Equinozio

magritte3Giorno e notte uguali e non ha importanza. Perché tanto non dormiresti comunque. Attendi che le prime luci si sovrappongano alla luna, tagliata a metà anche lei.
Tagliato a metà il tuo cuore. Che era tempo che non lo sentivi, e non sai perché lo senti adesso. Sotto questo cielo diviso a metà. Giorno e notte, luce e buio.
Paura e trepidazione. Aspettativa e disillusione. Carpe diem e futuro.
Non ha importanza. Non sai se è giusto o sbagliato. La vita non l’hai mai capita, non l’hai mai esplorata.
Questa tachicardia l’avevi sempre temuta. Fa paura vero? Non la puoi controllare. Non puoi semplicemente spegnere la luce e dire: è primavera. Lasciamo passare l’equinozio. Che fa brutti scherzi, risveglia gli animali e turba l’asse di rotazione terrestre. E vorresti fuggire. No, vorresti restare. Vorresti dire di no, anzi vorresti accettare.

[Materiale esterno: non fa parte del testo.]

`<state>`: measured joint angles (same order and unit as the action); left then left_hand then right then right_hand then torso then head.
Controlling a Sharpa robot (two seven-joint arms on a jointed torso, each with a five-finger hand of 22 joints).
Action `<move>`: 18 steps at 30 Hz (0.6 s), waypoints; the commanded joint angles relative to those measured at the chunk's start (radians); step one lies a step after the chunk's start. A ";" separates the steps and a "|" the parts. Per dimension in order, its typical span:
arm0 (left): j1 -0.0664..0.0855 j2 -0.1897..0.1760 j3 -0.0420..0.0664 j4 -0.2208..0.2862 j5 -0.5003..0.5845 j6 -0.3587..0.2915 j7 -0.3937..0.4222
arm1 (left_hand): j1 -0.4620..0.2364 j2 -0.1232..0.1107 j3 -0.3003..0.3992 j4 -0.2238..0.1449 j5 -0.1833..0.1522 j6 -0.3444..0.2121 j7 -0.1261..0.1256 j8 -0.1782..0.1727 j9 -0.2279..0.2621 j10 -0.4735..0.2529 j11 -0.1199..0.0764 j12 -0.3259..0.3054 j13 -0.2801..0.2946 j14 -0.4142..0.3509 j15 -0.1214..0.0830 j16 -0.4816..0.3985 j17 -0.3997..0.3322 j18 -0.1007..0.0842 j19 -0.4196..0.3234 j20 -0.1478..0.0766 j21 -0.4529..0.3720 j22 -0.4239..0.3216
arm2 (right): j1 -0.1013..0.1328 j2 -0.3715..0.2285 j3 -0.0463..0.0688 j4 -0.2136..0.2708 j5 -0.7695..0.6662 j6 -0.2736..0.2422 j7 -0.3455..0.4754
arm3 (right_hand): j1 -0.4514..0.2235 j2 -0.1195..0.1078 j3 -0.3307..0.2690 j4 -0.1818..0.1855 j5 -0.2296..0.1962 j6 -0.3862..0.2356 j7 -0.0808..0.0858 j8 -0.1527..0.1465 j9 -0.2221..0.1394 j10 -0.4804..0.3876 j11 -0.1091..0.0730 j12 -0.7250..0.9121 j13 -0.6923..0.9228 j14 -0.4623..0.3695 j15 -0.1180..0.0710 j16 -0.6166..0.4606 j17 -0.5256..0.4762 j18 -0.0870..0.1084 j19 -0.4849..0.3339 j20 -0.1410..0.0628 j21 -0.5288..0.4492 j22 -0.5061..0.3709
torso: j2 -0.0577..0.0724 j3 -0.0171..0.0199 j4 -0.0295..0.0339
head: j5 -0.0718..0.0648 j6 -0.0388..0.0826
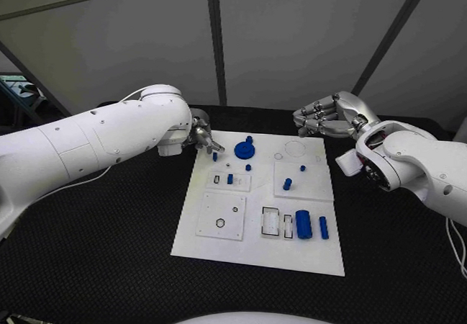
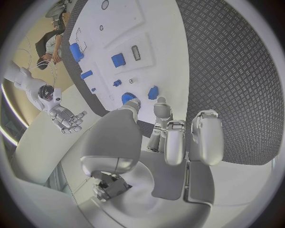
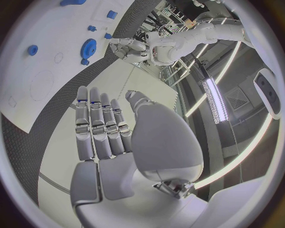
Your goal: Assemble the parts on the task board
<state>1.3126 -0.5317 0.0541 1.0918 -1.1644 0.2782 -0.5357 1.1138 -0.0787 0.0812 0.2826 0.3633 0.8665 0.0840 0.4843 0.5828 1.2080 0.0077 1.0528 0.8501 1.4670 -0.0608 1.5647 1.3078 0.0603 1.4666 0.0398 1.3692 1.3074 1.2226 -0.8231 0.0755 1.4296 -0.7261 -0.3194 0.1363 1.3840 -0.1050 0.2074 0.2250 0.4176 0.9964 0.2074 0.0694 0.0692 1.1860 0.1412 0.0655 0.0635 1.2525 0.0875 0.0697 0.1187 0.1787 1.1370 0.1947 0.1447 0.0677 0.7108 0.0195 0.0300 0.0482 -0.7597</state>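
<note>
- Left robot hand (image 1: 201,137): it hovers at the board's far left corner, fingers curled over a small blue peg (image 1: 214,155). Contact with the peg cannot be confirmed, so grip state cannot be told. The position suggests a pick or a seating move on that corner
- Right robot hand (image 1: 329,114): raised beyond the board's far right corner, fingers extended side by side, holding nothing; judged to be parked clear of the work
- Board (image 1: 252,254): one white plate, centred on the table (image 1: 83,271)
- Parts: one round gear (image 1: 246,147) near the left robot hand; about four small pegs mid-board; two larger cylinders (image 1: 312,225) near the front right edge; exact peg count uncertain
</note>
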 commanded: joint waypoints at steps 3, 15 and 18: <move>0.001 0.004 -0.002 -0.007 -0.002 0.025 -0.001 | 0.012 0.003 -0.007 0.001 0.004 0.011 0.001 -0.005 -0.003 -0.002 0.001 -0.001 0.001 0.103 0.005 0.005 0.262 -0.009 0.025 0.009 0.005 0.064 | 0.002 0.001 0.001 0.001 -0.001 0.006 0.005 | -0.007 0.000 -0.006 -0.001 0.006 -0.005 0.001 -0.004 -0.001 -0.008 0.000 0.001 0.001 -0.004 0.003 -0.006 -0.001 0.005 0.005 0.002 -0.005 -0.001 | 0.000 0.0003 -0.0004 | 0.000 0.000; -0.002 0.014 -0.007 -0.024 -0.002 0.034 -0.002 | 0.033 0.017 -0.012 -0.002 0.004 0.021 0.000 -0.008 -0.013 0.000 0.000 0.002 0.001 0.104 0.004 0.006 0.263 -0.010 0.026 0.008 0.009 0.069 | 0.002 0.001 0.001 0.002 -0.001 0.007 0.004 | -0.007 0.001 -0.005 -0.001 0.007 -0.006 0.000 -0.004 -0.001 -0.009 0.000 0.001 0.001 -0.004 0.003 -0.005 -0.002 0.005 0.005 0.002 -0.007 -0.001 | 0.000 0.0001 0.0004 | -0.001 0.000; -0.002 0.016 -0.008 -0.025 -0.001 0.037 -0.002 | 0.038 0.020 -0.014 -0.003 0.004 0.023 -0.001 -0.008 -0.015 0.001 0.000 0.002 0.001 0.104 0.004 0.006 0.263 -0.010 0.026 0.008 0.009 0.069 | 0.002 0.002 0.001 0.002 -0.001 0.007 0.004 | -0.007 0.001 -0.005 -0.001 0.007 -0.006 0.000 -0.004 -0.001 -0.009 0.000 0.001 0.001 -0.004 0.003 -0.005 -0.002 0.005 0.005 0.002 -0.007 -0.001 | 0.000 0.0001 0.0004 | 0.000 -0.001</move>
<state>1.3090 -0.5179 0.0463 1.0682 -1.1644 0.2996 -0.5357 1.1440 -0.0564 0.0730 0.2800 0.3634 0.8811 0.0839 0.4803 0.5691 1.2080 0.0077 1.0528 0.8509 1.4670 -0.0608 1.5647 1.3078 0.0604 1.4666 0.0398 1.3731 1.3074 1.2226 -0.8227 0.0755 1.4301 -0.7261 -0.3184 0.1363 1.3841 -0.1050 0.2074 0.2250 0.4211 0.9964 0.2074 0.0694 0.0692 1.1860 0.1412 0.0655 0.0635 1.2525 0.0875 0.0697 0.1176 0.1788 1.1370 0.1947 0.1449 0.0677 0.7105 0.0195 0.0300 0.0475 -0.7601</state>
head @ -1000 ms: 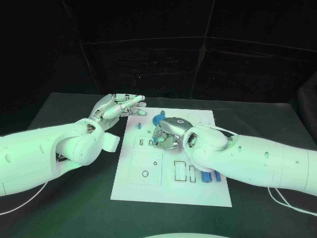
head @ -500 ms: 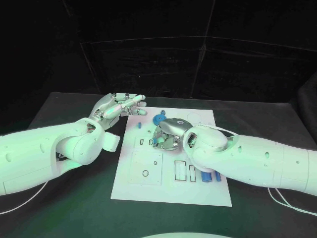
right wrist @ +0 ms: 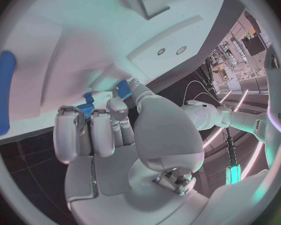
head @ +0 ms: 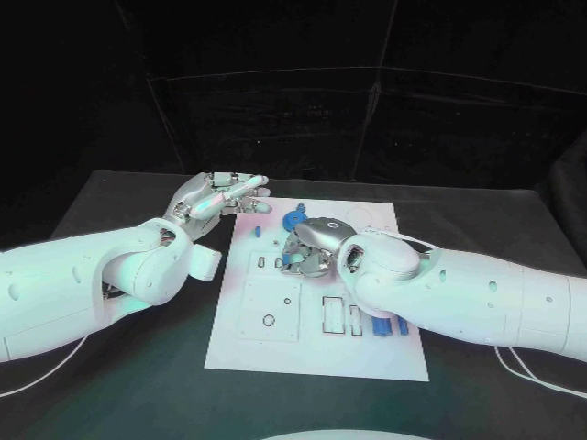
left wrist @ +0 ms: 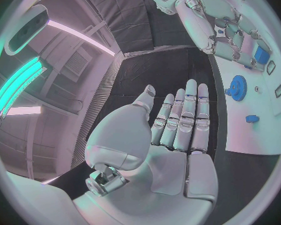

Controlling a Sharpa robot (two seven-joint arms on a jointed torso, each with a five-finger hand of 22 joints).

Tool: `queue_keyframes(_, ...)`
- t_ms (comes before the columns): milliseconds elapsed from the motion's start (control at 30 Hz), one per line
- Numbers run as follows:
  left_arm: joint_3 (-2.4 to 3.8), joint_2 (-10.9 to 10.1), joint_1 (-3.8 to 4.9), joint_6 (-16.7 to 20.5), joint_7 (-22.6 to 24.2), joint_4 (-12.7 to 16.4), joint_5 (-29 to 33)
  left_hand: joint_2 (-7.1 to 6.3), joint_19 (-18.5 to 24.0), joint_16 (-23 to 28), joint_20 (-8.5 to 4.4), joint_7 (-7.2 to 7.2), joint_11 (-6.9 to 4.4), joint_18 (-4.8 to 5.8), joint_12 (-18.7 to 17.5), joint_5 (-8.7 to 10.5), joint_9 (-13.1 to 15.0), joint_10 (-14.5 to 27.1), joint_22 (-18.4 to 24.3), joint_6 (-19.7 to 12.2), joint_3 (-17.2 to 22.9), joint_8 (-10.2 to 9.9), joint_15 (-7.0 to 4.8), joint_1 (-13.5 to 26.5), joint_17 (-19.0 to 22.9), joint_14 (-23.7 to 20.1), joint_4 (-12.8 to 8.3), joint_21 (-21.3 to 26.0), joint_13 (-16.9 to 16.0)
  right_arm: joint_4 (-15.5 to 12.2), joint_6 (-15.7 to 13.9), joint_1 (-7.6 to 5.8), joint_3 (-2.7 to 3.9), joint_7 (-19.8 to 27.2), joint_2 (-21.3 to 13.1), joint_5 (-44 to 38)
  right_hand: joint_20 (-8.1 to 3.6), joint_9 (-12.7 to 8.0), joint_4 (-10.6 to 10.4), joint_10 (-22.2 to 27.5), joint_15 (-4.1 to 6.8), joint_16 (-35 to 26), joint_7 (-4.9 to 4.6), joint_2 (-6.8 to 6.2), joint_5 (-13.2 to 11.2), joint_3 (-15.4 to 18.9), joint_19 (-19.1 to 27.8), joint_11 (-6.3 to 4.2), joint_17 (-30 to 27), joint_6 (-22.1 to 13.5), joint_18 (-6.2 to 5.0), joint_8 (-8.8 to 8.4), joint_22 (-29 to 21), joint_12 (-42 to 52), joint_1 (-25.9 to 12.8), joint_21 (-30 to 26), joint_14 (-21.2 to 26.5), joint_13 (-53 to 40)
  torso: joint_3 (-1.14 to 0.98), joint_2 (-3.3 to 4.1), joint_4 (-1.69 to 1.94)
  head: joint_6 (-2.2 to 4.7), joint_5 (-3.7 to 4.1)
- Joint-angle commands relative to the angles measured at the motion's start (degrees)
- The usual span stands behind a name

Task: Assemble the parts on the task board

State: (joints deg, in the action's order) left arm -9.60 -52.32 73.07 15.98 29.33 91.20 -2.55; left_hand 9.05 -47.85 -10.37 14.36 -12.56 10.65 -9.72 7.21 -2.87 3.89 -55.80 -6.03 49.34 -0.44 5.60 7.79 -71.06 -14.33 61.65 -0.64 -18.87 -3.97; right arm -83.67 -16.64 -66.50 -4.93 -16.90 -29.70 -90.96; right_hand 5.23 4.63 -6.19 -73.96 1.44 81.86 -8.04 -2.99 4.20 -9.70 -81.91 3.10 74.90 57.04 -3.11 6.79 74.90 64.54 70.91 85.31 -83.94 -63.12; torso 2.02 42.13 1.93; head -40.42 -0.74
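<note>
the left hand [head: 221,197] hovered just beyond the far left corner of the task board [head: 274,339], over the black table [head: 108,197]. its fingers [left wrist: 185,116] lay straight and close together, the palm bare, holding nothing. to its right, a blue gear-shaped part [head: 295,220] sat near the board's far edge, with a small blue part [left wrist: 252,118] lying close by on the white plate. the right hand [head: 314,246] was lowered onto the middle of the board, fingers [right wrist: 98,130] curled downward against it, with a blue part [right wrist: 124,90] at the fingertips; i could not tell whether it was actually pinched. more blue parts [head: 381,324] stood in the slots near the board's right side, beside the right arm.
</note>
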Motion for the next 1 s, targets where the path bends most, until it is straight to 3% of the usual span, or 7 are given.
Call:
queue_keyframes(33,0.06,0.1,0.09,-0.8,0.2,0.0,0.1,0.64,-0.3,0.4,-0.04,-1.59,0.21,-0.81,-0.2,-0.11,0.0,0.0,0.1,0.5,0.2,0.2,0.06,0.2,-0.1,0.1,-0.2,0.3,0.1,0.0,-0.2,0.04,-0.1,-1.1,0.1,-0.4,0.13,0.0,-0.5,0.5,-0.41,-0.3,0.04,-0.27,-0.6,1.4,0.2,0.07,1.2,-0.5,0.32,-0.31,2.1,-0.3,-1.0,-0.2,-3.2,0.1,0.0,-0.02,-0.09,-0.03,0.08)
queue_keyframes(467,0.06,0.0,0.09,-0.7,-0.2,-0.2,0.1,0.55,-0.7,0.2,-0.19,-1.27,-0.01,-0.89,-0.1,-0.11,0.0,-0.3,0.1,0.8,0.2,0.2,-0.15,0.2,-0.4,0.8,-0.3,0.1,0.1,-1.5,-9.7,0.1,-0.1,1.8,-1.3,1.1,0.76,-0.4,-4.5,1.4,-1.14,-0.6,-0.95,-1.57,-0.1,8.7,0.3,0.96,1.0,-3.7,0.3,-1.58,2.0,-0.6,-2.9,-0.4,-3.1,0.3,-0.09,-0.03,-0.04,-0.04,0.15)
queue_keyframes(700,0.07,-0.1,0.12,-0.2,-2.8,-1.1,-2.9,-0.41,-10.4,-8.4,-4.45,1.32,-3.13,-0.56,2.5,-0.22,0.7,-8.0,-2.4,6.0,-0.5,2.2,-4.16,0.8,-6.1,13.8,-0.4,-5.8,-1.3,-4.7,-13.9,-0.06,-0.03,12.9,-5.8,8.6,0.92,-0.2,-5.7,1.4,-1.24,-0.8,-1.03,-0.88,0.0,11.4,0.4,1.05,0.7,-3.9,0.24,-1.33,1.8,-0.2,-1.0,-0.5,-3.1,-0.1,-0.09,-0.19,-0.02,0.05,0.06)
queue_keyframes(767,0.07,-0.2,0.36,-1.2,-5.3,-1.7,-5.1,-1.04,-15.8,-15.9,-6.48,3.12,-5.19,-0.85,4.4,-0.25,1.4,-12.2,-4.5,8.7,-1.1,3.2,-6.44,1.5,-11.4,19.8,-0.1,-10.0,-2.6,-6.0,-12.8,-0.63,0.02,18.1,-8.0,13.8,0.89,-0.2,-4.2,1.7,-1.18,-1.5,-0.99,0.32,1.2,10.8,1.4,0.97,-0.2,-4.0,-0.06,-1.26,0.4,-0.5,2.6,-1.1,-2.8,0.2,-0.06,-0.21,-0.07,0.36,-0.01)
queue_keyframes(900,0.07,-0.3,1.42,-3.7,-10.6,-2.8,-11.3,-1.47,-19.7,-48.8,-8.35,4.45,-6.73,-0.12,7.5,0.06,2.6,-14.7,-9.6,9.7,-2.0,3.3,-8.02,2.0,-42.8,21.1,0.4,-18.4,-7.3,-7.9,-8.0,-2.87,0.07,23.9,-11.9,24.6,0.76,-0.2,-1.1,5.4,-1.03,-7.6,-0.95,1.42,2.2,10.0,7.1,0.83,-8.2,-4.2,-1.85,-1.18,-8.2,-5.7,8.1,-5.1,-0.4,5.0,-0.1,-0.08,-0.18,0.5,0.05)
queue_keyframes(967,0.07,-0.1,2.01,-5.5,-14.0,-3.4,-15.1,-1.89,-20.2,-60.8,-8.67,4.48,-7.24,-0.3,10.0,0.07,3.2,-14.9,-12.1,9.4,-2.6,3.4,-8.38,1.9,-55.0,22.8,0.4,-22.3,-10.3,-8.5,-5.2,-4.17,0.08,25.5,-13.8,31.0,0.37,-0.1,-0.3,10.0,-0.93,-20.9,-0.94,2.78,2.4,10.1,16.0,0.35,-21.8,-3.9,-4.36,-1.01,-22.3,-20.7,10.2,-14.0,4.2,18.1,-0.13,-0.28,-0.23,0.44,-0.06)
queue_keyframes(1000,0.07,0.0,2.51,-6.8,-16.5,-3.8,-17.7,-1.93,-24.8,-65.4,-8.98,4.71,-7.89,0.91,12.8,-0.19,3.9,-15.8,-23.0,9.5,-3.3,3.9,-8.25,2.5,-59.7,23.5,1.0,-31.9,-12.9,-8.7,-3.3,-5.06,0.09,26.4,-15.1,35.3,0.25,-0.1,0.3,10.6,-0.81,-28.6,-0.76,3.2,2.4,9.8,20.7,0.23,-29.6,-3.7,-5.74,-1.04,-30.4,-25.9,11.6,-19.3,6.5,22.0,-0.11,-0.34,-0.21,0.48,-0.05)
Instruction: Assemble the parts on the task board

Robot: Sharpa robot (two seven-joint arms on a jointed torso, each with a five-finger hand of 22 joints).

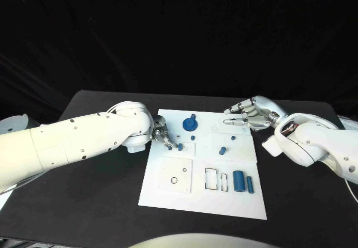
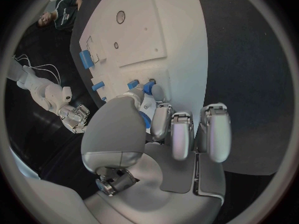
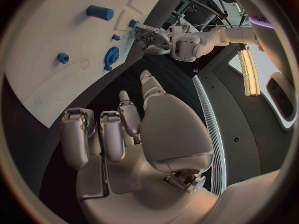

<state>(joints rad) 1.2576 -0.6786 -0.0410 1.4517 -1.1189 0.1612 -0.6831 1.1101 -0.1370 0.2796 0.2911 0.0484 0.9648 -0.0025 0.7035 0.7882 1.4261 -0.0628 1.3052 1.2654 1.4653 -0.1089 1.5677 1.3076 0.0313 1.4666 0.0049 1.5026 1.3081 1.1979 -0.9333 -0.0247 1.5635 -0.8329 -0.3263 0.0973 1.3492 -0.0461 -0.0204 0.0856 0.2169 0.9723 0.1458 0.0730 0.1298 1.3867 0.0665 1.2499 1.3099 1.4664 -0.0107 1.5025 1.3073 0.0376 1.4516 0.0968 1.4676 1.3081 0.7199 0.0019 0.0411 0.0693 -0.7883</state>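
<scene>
The white task board (image 1: 224,201) lies mid-table, also seen in the wrist views (image 2: 168,30) (image 3: 37,45). On it stand a blue gear (image 1: 190,124) (image 3: 111,57), a few short blue pegs (image 1: 222,150) (image 2: 98,86), and a blue cylinder (image 1: 239,181) (image 2: 85,58) beside a slim blue piece (image 1: 251,184). My left hand (image 1: 163,135) (image 2: 162,129) reaches over the board's left edge and pinches a small blue part (image 2: 144,119) between thumb and finger, close to a peg (image 1: 180,146). My right hand (image 1: 252,114) (image 3: 124,134) hovers at the board's far right corner, fingers apart, holding nothing.
Rectangular slots (image 1: 216,179) and a small round hole (image 1: 174,180) mark the board's near half. A pale object (image 1: 15,124) sits beyond the table's left edge. Black table surface (image 1: 97,201) surrounds the board.
</scene>
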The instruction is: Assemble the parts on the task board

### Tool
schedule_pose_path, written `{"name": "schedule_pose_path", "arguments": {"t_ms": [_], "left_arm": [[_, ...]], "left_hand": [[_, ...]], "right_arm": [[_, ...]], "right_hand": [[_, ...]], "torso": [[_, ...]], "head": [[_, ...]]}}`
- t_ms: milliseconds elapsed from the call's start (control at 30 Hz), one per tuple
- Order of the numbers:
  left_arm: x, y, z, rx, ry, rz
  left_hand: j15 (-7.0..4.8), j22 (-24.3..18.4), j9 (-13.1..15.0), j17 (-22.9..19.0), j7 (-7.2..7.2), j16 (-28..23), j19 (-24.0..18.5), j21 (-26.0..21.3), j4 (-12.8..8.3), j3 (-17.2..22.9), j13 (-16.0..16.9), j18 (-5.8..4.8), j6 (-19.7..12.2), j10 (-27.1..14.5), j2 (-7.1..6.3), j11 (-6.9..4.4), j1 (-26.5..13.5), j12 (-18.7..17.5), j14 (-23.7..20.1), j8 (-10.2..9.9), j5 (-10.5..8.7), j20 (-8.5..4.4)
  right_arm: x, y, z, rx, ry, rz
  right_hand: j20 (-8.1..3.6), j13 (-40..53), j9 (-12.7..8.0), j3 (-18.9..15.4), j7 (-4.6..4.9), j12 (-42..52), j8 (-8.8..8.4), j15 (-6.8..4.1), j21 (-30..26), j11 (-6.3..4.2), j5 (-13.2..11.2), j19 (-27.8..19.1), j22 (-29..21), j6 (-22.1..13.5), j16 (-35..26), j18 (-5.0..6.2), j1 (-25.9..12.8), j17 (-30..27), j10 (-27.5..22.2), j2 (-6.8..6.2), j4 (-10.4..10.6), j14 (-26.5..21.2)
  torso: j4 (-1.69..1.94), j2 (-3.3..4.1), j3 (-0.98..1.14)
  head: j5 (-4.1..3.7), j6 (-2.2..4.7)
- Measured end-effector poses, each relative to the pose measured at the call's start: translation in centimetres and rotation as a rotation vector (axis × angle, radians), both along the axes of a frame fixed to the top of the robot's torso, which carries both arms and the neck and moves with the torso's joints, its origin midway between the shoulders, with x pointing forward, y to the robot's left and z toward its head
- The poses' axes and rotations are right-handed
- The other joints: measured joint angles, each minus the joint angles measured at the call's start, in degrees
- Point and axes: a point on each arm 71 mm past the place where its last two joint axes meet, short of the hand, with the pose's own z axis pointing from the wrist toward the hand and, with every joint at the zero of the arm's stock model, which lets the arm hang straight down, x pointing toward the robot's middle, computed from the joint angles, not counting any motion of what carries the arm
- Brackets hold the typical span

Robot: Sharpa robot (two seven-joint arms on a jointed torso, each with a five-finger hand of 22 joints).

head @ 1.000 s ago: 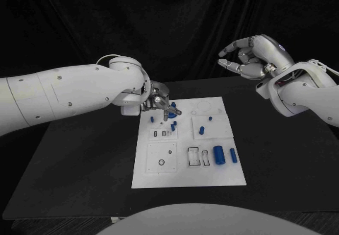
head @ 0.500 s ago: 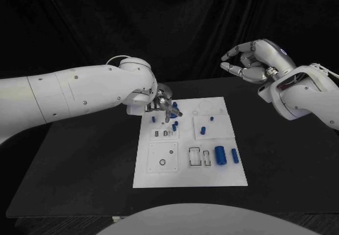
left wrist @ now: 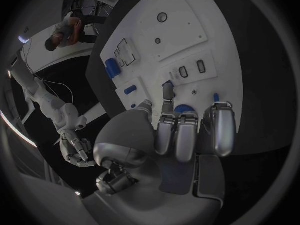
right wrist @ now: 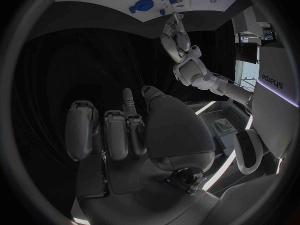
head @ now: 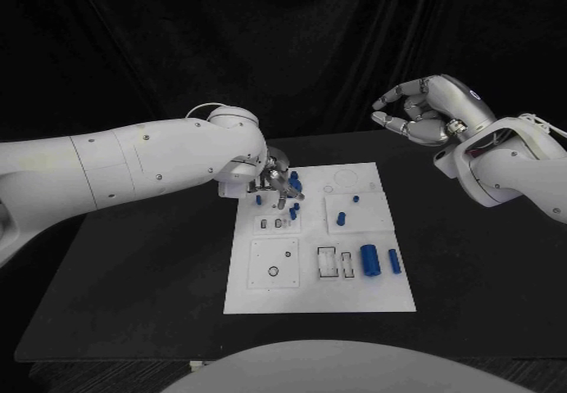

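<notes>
Your left hand [head: 277,180] sits low over the far left corner of the task board [head: 319,295], fingers bunched and pointing down among the small blue parts there; in the left wrist view the fingertips [left wrist: 167,91] come down right at a blue piece [left wrist: 183,108] on the board, but you cannot tell whether anything is pinched or just touched

The board lies flat in the middle of the black table [head: 142,278]. Count of blue parts you can make out in the head view: about four small pegs [head: 294,208] clustered by the left hand, partly hidden by its fingers, so the count is unsure; one small peg [head: 339,218] and one tiny one [head: 355,198] on the square plate to their right; one fat cylinder [head: 369,260] and one slim cylinder [head: 393,261] lying side by side near the right edge. Outlined recesses: a round one [head: 270,271] and two rectangular slots [head: 325,262], nothing blue in them

Your right hand [head: 428,107] is raised well off the table beyond the board's far right corner, fingers curled in loosely, nothing in them
</notes>
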Motion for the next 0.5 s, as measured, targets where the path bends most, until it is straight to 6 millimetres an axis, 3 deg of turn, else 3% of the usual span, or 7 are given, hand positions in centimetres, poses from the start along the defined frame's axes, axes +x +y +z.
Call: {"name": "schedule_pose_path", "arguments": {"t_ms": [500], "left_arm": [[0.3,-0.4,-1.7,-0.004,0.017,0.018]], "left_hand": [[0.0,0.0,1.4,0.0,0.41,0.0,-1.5,-1.4,-0.5,1.2,0.0,0.01,-1.2,0.0,0.0,0.01,0.0,0.0,0.0,-0.2,-0.03,-0.16]], "right_arm": [[0.0,0.0,-0.2,-0.003,0.006,0.0]], "right_hand": [[0.0,0.0,-0.1,0.2,0.0,0.0,0.0,0.0,0.0,0.0,0.4,0.0,0.0,0.0,0.0,0.0,0.2,0.0,0.0,0.21,-0.2,0.0]], "torso": [[-0.01,-0.09,0.16]], "head": [[0.11,0.0]]}}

Vorresti dormire ma tutto sommato troppo a lungo hai dormito. Ora ti devi svegliare. Alla luce, che entra insistente e invade le stanze ammuffite, perché troppo lungo è stato l’inverno dell’anima.
E sai che è sbagliato. Ma potrebbe anche essere giusto. Come se tu ci avessi mai capito qualcosa delle cose della vita.
Piccola ingenua col cuore diviso a metà.